SECONDHAND TIME: THE LAST OF THE SOVIETS

By Svetlana Alexievich

Translated by Bela Shayevich



Random House, $30, 470 pages

“Freedom had materialized out of thin air,” writes Nobel Laureate Svetlana Alexievich of the 1991 collapse of the Soviet Union. “Everyone was intoxicated by it, but no one had really been prepared . We’d be just like everyone else. We thought that this time, we’d finally get it right.”

If only.

But it takes more than the death of old tyranny to give birth to new freedom. Hell had merely frozen over. A quarter of a century later, if anything is thawing out of the ice, it is the old Russian tradition of an authoritarian state. Not only does Vladimir Putin frequently wax sentimental about the lost Soviet empire; he has also reportedly put up a portrait of Czar Nicholas I, the most militarist, reactionary of 19th-century Romanovs, in his Kremlin offices. Far from getting it “right,” today’s post-Soviet Russia is run by a regime that combines many of the most noxious characteristics of both its Communist past, which lasted less than a century, and its czarist predecessor, going back to the medieval Duchy of Muscovy.

All of which lends considerable poignancy to the bruised, battered and often broken lives depicting themselves in the conversational shards collected by Ms.

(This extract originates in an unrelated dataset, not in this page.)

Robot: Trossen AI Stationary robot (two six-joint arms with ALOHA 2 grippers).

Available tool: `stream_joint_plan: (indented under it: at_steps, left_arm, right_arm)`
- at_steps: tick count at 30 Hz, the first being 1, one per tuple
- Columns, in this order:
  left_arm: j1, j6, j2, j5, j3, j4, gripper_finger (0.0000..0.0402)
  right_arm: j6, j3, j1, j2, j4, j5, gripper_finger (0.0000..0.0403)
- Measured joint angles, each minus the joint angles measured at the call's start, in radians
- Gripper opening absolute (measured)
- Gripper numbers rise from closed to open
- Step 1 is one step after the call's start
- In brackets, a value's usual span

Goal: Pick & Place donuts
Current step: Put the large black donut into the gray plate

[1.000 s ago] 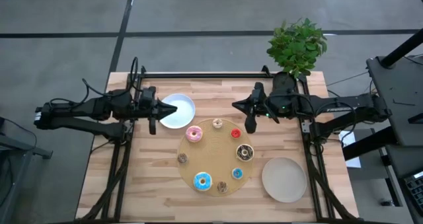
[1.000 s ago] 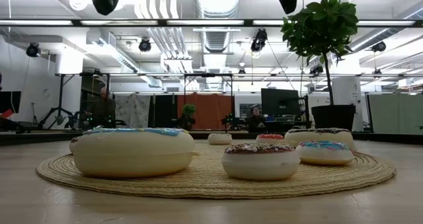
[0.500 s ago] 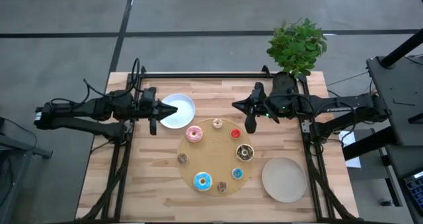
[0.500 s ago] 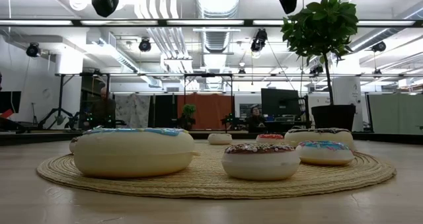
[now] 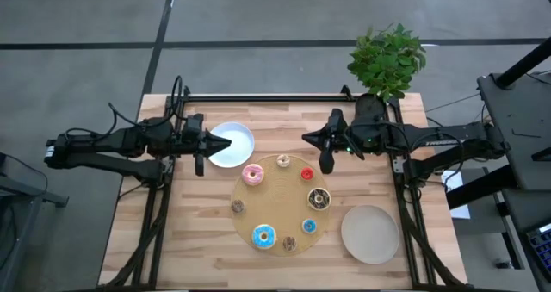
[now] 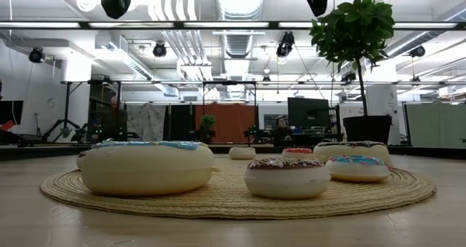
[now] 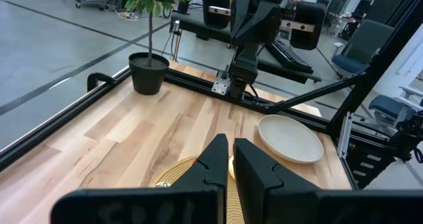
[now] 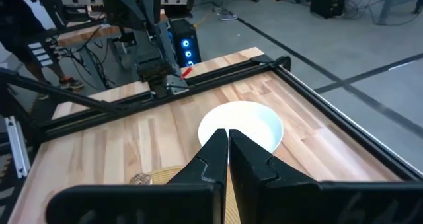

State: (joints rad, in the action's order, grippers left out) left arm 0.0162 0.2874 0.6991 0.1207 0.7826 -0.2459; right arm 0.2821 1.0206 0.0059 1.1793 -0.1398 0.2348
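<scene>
Several toy donuts lie flat on a round woven mat [image 5: 280, 189] at the table's middle: a pink one [image 5: 252, 174], a chocolate one [image 5: 319, 198], a large blue one [image 5: 263, 236], a red one [image 5: 308, 173], a tan one [image 5: 283, 161], and small brown and blue ones. In the low view the large blue donut [image 6: 145, 167] is nearest. My left gripper [image 5: 200, 164] hangs shut above the table left of the mat, beside the white plate. My right gripper [image 5: 325, 164] hangs shut over the mat's far right edge. Neither one touches a donut.
A white plate [image 5: 231, 144] sits far left of the mat, and a beige plate [image 5: 370, 233] sits near right of it. A potted plant [image 5: 386, 64] stands at the far right corner. Black rails run along the table's far, left and right edges.
</scene>
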Motion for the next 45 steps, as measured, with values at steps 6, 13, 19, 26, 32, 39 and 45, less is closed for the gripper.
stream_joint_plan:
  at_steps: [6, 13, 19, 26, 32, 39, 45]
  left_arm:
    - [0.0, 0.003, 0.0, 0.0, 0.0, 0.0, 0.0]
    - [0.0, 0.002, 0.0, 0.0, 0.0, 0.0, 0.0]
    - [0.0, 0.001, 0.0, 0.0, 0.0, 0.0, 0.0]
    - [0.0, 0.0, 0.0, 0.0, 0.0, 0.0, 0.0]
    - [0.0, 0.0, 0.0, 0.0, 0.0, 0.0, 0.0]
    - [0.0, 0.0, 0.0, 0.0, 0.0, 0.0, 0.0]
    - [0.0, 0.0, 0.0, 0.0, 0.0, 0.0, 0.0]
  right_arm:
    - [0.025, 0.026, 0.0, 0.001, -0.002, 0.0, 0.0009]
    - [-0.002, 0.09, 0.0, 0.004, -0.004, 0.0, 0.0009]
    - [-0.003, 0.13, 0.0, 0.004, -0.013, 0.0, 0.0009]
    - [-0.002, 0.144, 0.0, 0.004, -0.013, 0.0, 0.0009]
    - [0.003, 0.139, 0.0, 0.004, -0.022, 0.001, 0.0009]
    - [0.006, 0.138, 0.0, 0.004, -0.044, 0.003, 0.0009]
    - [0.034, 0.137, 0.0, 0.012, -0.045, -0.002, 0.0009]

Alexievich, an oral historian some critics have compared with America’s Studs Terkel. Consider the following snippet from a conversation the author had with her own late father:

“He claimed that it was easier to die in war in his day than it is for untried boys to die in Chechnya now. In the 1940s, they went from one hell to another. Before the war, my father had been studying at the Minsk Institute of Journalism. He would recall how often, returning to college after vacations, students wouldn’t find a single one of their old professors because they had all been arrested.” They didn’t understand what was happening, she writes, “but whatever it was, it was terrifying. Just as terrifying as the war.”

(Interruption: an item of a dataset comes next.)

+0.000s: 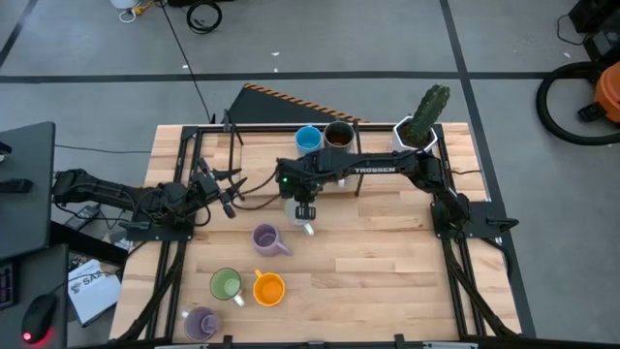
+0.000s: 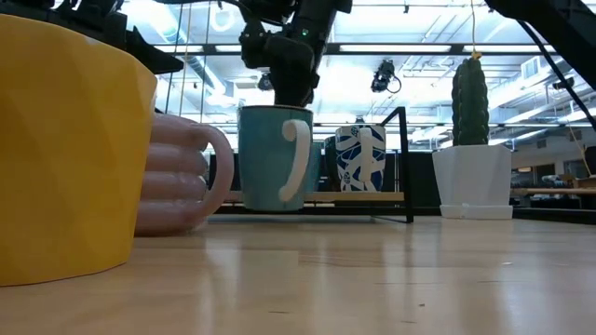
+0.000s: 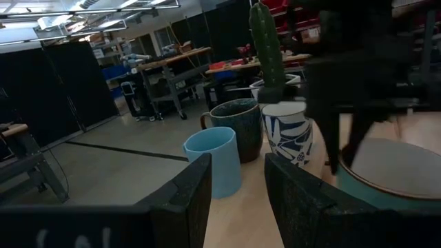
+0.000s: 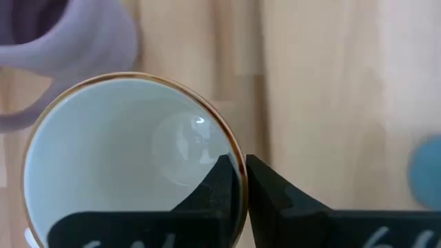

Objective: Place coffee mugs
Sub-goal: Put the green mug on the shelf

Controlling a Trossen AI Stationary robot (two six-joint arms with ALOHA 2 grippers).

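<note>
two arms reach over the wooden table [image 1: 387, 281]. at the left edge the left pincer [image 1: 231, 191] hovers over the boards with its fingers [image 3: 189, 200] apart and nothing between them. near the front left corner sit a pale purple mug [image 1: 201, 322], a green mug [image 1: 226, 284] and an orange mug [image 1: 268, 288], the green and orange ones just beside each other. a second purple mug [image 1: 265, 238] stands a little further back, toward the middle.

at the table's centre the right pincer [image 1: 304, 209] points down, and the right wrist view shows its fingers [image 4: 222, 180] pressed together on the brown-edged rim of a teal mug [image 2: 274, 156], one finger inside and one outside. whether that mug rests on the wood or hangs just clear of it cannot be told from the low view.

along the back edge stand a light blue mug [image 1: 308, 139] and a dark brown mug [image 1: 338, 136], just beside each other; the left wrist view shows a white mug with blue leaf patterns [image 3: 286, 133] next to them. at the back right corner is a white angular pot holding a green cactus [image 1: 423, 118].
</note>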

Even as the Soviet police state watered down its violent tactics after the death of Stalin, it remained a weighty, often brutal defining presence in people’s lives. “I asked everyone I met what ‘freedom’ meant,” says Ms. Alexievich. “Fathers and children had very different answers.” Those born in the USSR and those born after its collapse “do not share a common experience — it’s like they’re from different planets.” For the fathers, freedom is “the absence of fear; the three days in August [1991] when we defeated the putsch.” For the children, freedom is “when you can live without having to think about freedom. Freedom is normal.”

Not yet, not there. At best, in today’s Russia, freedom is limited, conditional and subject to recall by the central authorities at any moment. Which may be why so many of the people Ms. Alexievich introduces us to sound a bit like wounded characters sleepwalking their way out of a play by Anton Chekhov. A striking example is the closing selection, the rambling reminiscence of a 60-year-old peasant “Everywoman”:

“These days they say we used to have a mighty fortress and then we lost it all. But what have I really lost? I’ve always lived in the same little house without any amenities — no running water, no plumbing, no gas — and I still do today. My whole life I’ve done honest work. I toiled and toiled, got used to backbreaking labor. And only ever earned kopecks. All I had to eat was macaroni and potatoes, and that’s all I eat today. I’m still going around in my old Soviet fur — and you should see the winters here!”

And then a little bit of Chekhovian whimsy — or Russian soul — pops up: “Have you seen my lilacs? I go out at night to look at them — they glow. I’ll just stand there admiring them. Here, let me cut you a bouquet …”

Like the lady with the lilacs, “Secondhand Time” is sometimes rambling, sometimes depressing, and sometimes uplifting — not so much a book of oral history as a brilliant pile of field notes. It could be better organized and better annotated, but its collective impact is tremendous and captures many different facets of life as lived in the Soviet Union and its successor states. Not the least disturbing impression is the way that some of the victims of terror, torture and persecution under the old order still look back on it with a certain masochistic nostalgia. One is reluctantly reminded of victims of child abuse who blame themselves for what happened, and sometimes even repeat the cycle of abuse as adults.

• Aram Bakshian Jr., an aide to Presidents Nixon, Ford and Reagan, writes widely on politics, history, gastronomy and the arts.